Please give the listing again in its entirety, exactly as written.

··· THE DATA ···

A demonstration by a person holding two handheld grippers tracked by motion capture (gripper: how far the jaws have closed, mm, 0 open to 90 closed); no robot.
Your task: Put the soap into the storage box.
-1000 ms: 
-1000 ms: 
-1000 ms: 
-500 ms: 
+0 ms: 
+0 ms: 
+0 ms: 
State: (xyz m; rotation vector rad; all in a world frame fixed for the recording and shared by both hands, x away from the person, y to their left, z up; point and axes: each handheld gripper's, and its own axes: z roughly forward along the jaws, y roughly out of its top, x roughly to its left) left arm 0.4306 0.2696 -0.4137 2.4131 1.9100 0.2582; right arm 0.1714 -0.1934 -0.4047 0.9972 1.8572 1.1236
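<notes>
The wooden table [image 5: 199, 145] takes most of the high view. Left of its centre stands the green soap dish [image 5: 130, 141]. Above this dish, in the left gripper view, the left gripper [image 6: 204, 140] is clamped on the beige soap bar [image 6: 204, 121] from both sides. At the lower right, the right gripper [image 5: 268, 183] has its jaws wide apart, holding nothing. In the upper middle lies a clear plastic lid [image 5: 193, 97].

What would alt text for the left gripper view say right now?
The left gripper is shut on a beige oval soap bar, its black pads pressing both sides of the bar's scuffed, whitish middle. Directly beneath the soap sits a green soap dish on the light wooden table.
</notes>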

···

■ **RESULT BELOW**:
A demonstration by a person holding two handheld grippers tracked by motion capture (gripper: how far the jaws have closed, mm, 0 open to 90 closed); no robot.
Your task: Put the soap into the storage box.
-1000 ms: 
-1000 ms: 
-1000 ms: 
-500 ms: 
+0 ms: 
+0 ms: 
+0 ms: 
State: (xyz m; rotation vector rad; all in a world frame fixed for the recording and shared by both hands, x away from the person, y to their left, z up; point and axes: each handheld gripper's, and its own axes: z roughly forward along the jaws, y roughly out of its top, x roughly to its left) left arm 0.4306 0.2696 -0.4137 2.4131 1.9100 0.2582; right arm 0.1714 -0.1934 -0.4047 0.9972 1.8572 1.1236
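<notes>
The wooden table [image 5: 199, 145] takes most of the high view. Left of its centre stands the green soap dish [image 5: 130, 141]. Above this dish, in the left gripper view, the left gripper [image 6: 204, 140] is clamped on the beige soap bar [image 6: 204, 121] from both sides. At the lower right, the right gripper [image 5: 268, 183] has its jaws wide apart, holding nothing. In the upper middle lies a clear plastic lid [image 5: 193, 97].

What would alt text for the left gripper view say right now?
The left gripper is shut on a beige oval soap bar, its black pads pressing both sides of the bar's scuffed, whitish middle. Directly beneath the soap sits a green soap dish on the light wooden table.
</notes>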

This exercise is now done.